Shares of the Purchase, N.Y., company have dropped 4.87% during the past five years, while rival Coca-Cola’s (NYSE:KO) stock has soared almost 55%. Part of the problem is that people are drinking less soda, and those who partake in carbonated beverages seem to prefer Coke. Last year, Coke commanded 42% of the carbonated soft drink market while PepsiCo controlled 29.3%, according to Beverage Digest.
PepsiCo has counted on growth from its food businesses to pick up the slack resulting from the sluggish performance of its beverage division. With rising commodity prices, however, that’s proving increasingly difficult. Nonetheless, Nooyi remains a believer in the snack business, describing Frito-Lay in the company’s latest earnings conference call as “our star in the portfolio … I would say if it was a standalone company, Frito-Lay North America might well be the best consumer products company.”
Nooyi should follow through on that thought. Frito-Lay, which PepsiCo acquired in 1965, might make more sense as an independent company or as part of a larger food company such as ConAgra (NYSE:CAG) or Cargill. The same goes for the Quaker Oats food business, which PepsiCo acquired in 2000 to gain access to the Gatorade sports drink franchise. PepsiCo’s earnings justify such a move.
During the last quarter, PepsiCo Americas Foods business had operating profit of $1.29 billion, up 9% from $1.19 billion, fueled by double-digit growth in Latin America. During that same time, the PepsiCo Americas Beverages business rose 3%, to $983 billion. Pepsi-Cola North America, like many multinational divisions in the region, continues to struggle. Revenue at Frito-Lay North America, meanwhile, jumped 3%, although it was flat for the company’s Quaker Oats division in North America. The company’s food business in Latin America grew 18%, 52% in Europe and 17% in the Asia, Middle East & Africa market, helped by a strong performance in the snack business.

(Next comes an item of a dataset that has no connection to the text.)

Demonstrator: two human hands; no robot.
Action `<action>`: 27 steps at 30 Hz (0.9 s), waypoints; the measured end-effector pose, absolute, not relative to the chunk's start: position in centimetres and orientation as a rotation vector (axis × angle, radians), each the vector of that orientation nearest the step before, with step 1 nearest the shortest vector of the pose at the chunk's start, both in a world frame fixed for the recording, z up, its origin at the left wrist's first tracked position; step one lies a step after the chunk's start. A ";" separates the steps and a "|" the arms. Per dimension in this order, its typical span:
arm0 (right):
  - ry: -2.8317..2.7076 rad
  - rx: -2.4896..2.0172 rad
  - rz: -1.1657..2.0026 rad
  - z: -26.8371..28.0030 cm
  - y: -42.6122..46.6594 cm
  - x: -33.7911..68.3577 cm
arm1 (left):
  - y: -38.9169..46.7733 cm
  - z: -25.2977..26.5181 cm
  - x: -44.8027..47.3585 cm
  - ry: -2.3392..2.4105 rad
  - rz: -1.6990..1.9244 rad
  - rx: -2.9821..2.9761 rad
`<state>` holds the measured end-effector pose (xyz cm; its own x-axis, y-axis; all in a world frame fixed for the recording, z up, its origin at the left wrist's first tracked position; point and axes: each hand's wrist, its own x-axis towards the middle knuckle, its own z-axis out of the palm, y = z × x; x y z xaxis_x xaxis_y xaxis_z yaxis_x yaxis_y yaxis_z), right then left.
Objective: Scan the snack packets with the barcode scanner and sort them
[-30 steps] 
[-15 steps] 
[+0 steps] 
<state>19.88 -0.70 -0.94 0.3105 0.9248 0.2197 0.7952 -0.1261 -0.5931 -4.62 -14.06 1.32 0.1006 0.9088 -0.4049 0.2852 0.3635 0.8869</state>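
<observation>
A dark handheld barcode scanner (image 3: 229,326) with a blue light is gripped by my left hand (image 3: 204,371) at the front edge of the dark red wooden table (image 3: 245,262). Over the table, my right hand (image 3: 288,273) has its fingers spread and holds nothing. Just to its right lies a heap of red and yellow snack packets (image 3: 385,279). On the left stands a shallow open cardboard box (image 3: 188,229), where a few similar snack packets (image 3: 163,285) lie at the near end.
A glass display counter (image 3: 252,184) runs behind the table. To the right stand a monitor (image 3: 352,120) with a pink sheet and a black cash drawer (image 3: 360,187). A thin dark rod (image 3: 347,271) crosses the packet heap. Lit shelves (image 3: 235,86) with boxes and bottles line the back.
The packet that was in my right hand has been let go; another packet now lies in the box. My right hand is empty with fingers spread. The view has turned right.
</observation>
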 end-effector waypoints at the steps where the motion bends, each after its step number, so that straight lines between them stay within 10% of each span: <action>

In the short term, PepsiCo has a tough road ahead. Nooyi is hoping that some of Frito-Lay’s success will rub off on the beverage business. Last week, she named Al Carey, a 30-year company veteran who was head of Frito-Lay North America, to run PepsiCo Americas Beverages. Whether Carey can turn the business around remains to be seen.
PepsiCo, which boasts 19 different product lines that generate more than $1 billion in annual retail sales each, is a cheap stock, trading at a price-to-earnings ratio of 15.8, its lowest level in five years. The S&P 500 average is 16.05, according to Reuters. The company’s dividend yield of 3.32% surpasses the S&P 500 average of 2.16%. Revenue in the current quarter is expected to rise 11.4 %. The company had $2.93 billion in cash and cash equivalents as of June 25. The average analyst price target is $78, ahead of the $60.06 where it recently traded.
Coke, though, might be a better bargain, trading at a multiple of 13.31 — near its lowest level in the past five years. Its dividend yield of 2.64% lags PepsiCo, though with more than $10 billion in cash and cash equivalents, Coca-Cola can easily afford a higher payout. Revenue at the Atlanta-based company is expected to increase 43.7% in the current quarter. It’s up about 7% this year and analysts expect it to reach $74, above the $70.30 where it recently traded.
For investors, Coke, not Pepsi, remains the real thing. It is for Warren Buffett, who has held Coca-Cola stock for years.